The diameters of grapefruits in a certain orchard are normally distributed with a mean of 5.52 inches and a standard deviation of 0.46 inches
(A) What percentage of the grapefruits in this orchard is larger than 5.45 inches?
(B) A random sample of 100 grapefruits is gathered and the mean diameter is calculated. What is the probability that the sample mean is greater than 5.45 inches
Normalize!
Calculate Z=(X-μ)/σ
where
Z = Z score found in standard normal distribution tables
X = value of random variable, the diameter of 5.45 inchs
μ = mean diameter of population, 5.52 inches
σ = standard deviation of population, 0.46 inch.
Look up a standard normal distribution, which is usually given in percentage of population less than the Z-score, i.e. left tail (but check if this is the case).
What you need is the right tail, i.e. percentage of population greater than the Z-score. To get this from the table, subtract the left tail from ONE to get the right-tail.
To find the answer to these questions, we will use the concept of the standard normal distribution, also known as the Z-distribution. The Z-distribution is a normal distribution with a mean of 0 and a standard deviation of 1.
(A) To find the percentage of grapefruits larger than 5.45 inches, we need to calculate the z-score for 5.45 using the given mean and standard deviation.
The formula to calculate the z-score is:
z = (x - μ) / σ
where:
- x is the value we're interested in (in this case, 5.45 inches)
- μ is the population mean (5.52 inches)
- σ is the standard deviation (0.46 inches)
Plugging in the values, we have:
z = (5.45 - 5.52) / 0.46
Calculating this expression, we find:
z ≈ -0.15
Next, we need to find the corresponding area under the standard normal distribution curve for this z-score. This can be done using a Z-table or a statistical calculator.
Looking up the z-score of -0.15 in a Z-table, we find that the area to the left of -0.15 is approximately 0.4382.
Since we want the percentage of grapefruits that are larger than 5.45 inches, we subtract this value from 1:
Percentage = 1 - 0.4382 ≈ 0.5618
So, approximately 56.18% of the grapefruits in the orchard are larger than 5.45 inches.
(B) To find the probability that the sample mean is greater than 5.45 inches, we need to use the Central Limit Theorem. According to the Central Limit Theorem, for a large enough sample size, the distribution of sample means approaches a normal distribution, regardless of the shape of the population distribution.

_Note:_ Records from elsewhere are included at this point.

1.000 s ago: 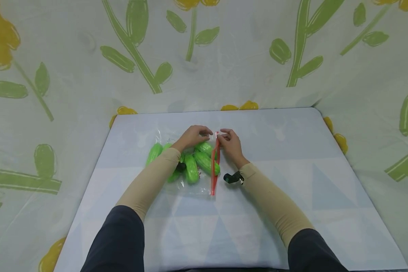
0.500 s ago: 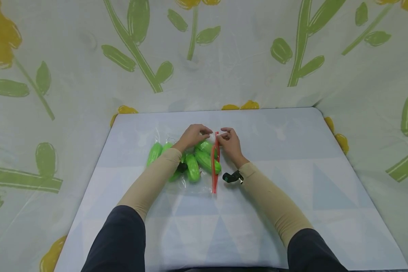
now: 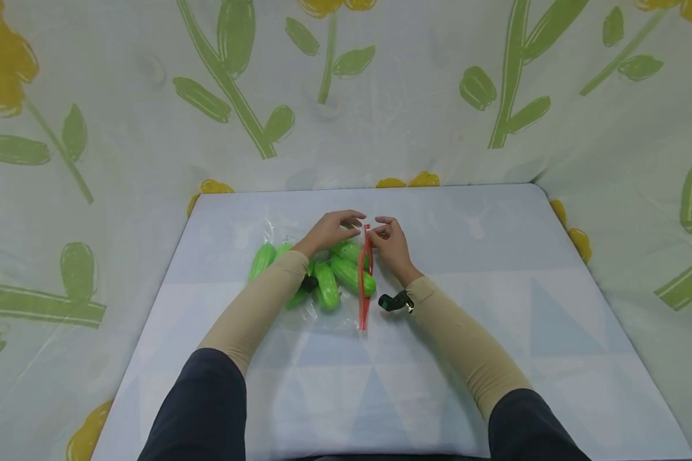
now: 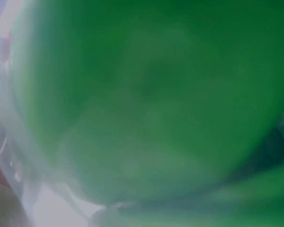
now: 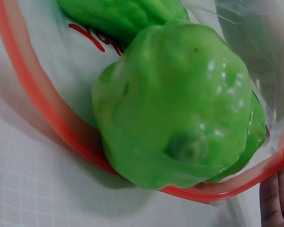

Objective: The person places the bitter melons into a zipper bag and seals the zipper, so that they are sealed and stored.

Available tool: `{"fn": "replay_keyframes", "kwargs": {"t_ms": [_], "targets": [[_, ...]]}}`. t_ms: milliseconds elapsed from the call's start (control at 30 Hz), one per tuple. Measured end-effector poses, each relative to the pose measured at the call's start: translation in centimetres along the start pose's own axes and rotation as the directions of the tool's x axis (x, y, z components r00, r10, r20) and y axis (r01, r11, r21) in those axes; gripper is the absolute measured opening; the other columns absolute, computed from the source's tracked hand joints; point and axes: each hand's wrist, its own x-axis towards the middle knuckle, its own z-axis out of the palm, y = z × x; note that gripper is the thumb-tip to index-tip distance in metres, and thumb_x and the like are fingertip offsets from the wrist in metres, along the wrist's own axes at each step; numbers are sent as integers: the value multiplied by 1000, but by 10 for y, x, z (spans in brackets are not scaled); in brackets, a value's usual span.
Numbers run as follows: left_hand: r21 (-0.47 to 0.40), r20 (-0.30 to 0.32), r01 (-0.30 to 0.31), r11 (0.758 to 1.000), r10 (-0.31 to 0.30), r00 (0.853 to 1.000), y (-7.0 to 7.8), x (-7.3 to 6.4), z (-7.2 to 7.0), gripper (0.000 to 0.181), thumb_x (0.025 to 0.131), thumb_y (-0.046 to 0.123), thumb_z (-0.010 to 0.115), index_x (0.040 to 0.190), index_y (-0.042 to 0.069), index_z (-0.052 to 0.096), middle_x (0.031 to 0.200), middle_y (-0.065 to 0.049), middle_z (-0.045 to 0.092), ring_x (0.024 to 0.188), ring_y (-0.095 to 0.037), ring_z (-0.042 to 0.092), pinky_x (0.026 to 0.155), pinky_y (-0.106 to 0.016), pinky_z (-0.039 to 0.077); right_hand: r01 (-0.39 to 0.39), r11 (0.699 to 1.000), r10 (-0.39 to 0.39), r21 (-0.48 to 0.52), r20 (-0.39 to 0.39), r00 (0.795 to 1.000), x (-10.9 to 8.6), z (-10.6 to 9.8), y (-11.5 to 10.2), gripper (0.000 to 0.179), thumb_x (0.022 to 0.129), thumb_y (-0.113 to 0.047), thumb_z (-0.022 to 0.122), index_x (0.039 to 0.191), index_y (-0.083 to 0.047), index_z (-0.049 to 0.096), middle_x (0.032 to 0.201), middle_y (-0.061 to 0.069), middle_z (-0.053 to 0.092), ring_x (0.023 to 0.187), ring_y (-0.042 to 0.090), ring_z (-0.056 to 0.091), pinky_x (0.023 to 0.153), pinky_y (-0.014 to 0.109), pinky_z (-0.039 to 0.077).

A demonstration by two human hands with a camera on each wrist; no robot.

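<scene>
On the table lies a clear zip bag [image 3: 348, 319] with a red zip edge [image 3: 362, 307], its mouth facing right. Several green, cucumber-like vegetables [image 3: 326, 286] are inside it. My right hand [image 3: 390, 244] pinches the far end of the red edge between thumb and fingers. Over the far side of the bag, my left hand [image 3: 336, 229] has its thumb and fingers apart, fingertips close to the same end. The right wrist view shows the mouth gaping around one bumpy vegetable [image 5: 175, 104]. A blurred green vegetable [image 4: 146, 104] fills most of the left wrist view.
The table [image 3: 467, 397] has a pale cloth with blue triangles. Behind it and at both sides hangs a white curtain [image 3: 392, 128] with green stems and yellow flowers. A black wrist camera [image 3: 396, 301] sits by the right cuff, near the bag's mouth.
My left fingers have shifted slightly right, nearer the red edge. The right hand keeps its hold at the far end, and the bag has hardly moved.
</scene>
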Motion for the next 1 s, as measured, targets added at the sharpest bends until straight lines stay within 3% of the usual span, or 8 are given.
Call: {"fn": "replay_keyframes", "kwargs": {"t_ms": [367,833,1000], "targets": [[60,-58,5,998,-2,998,4,4,3,25,103,27,63,122,12,72,120,-4,71,115,-23,63,102,-41,50,26,999,-26,34,19,999,0,0,0,46,99,-13,68,138,-3,47,105,17,68,85,18,66,74,23,55],[-2,-125,34,999,-34,992,6,1,5,18,102,24,65,108,10,74,109,-5,73,108,-22,65,98,-40,52,39,997,-40,74,16,999,-1,3,2,55,99,-17,69,145,0,44,109,17,70,84,15,67,75,24,55],[-10,-131,34,999,-35,991,5,1,6,17,102,24,65,108,10,73,108,-5,72,107,-22,65,97,-39,52,45,995,-45,88,6,999,-1,4,2,46,99,-18,70,138,0,53,109,18,69,88,14,66,76,23,56]]}}
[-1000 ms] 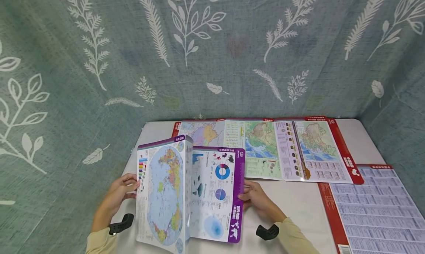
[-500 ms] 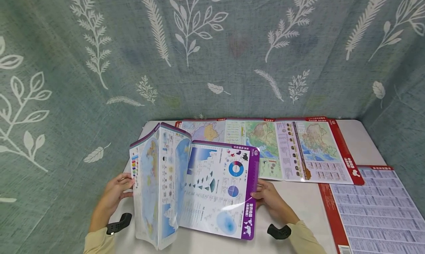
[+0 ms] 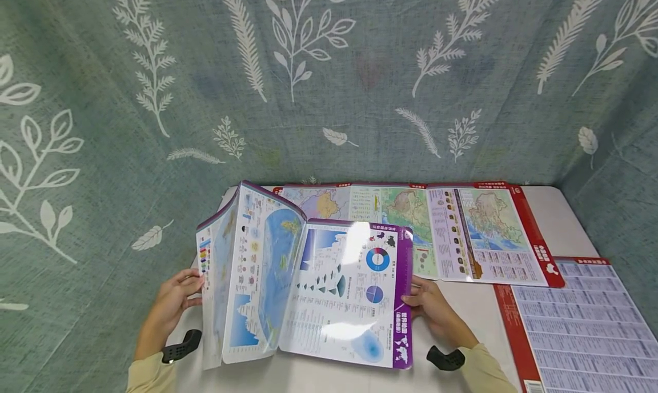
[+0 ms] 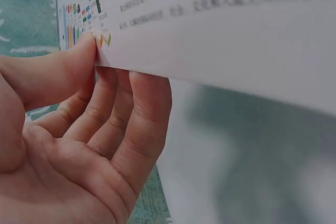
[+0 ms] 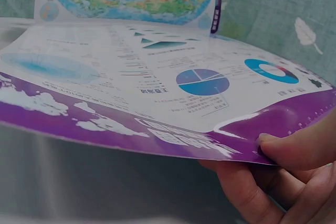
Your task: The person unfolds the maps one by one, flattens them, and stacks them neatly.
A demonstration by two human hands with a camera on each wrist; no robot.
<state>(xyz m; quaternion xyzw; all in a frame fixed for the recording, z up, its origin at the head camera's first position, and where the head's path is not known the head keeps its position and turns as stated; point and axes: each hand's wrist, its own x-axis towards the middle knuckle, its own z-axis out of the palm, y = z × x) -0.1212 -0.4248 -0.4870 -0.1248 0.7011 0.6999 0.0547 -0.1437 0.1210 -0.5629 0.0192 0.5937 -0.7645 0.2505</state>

Given that the sample size is 100, we can assume that the distribution of the sample mean will be approximately normal.
The mean of the sample mean is the same as the population mean, which is 5.52 inches.
The standard deviation of the sample mean (also known as the Standard Error) can be calculated using the formula:
SE = σ / √n
where:
- σ is the population standard deviation (0.46 inches)
- n is the sample size (100)
Plugging in the values, we have:
SE = 0.46 / √100
Calculating this expression, we find:
SE = 0.046
Next, we need to calculate the z-score using the formula:
z = (x - μ) / SE
where:
- x is the value we're interested in (in this case, 5.45 inches)
- μ is the population mean (5.52 inches)
- SE is the standard error (0.046)
Plugging in the values, we have:
z = (5.45 - 5.52) / 0.046
Calculating this expression, we find:
z ≈ -1.52
Again, we need to find the corresponding area under the standard normal distribution curve for this z-score (-1.52).
Looking up the z-score of -1.52 in a Z-table, we find that the area to the left of -1.52 is approximately 0.0630.
Since we want the probability that the sample mean is greater than 5.45 inches, we subtract this value from 1:
Probability = 1 - 0.0630 ≈ 0.9370
So, there is approximately a 93.70% probability that the sample mean is greater than 5.45 inches.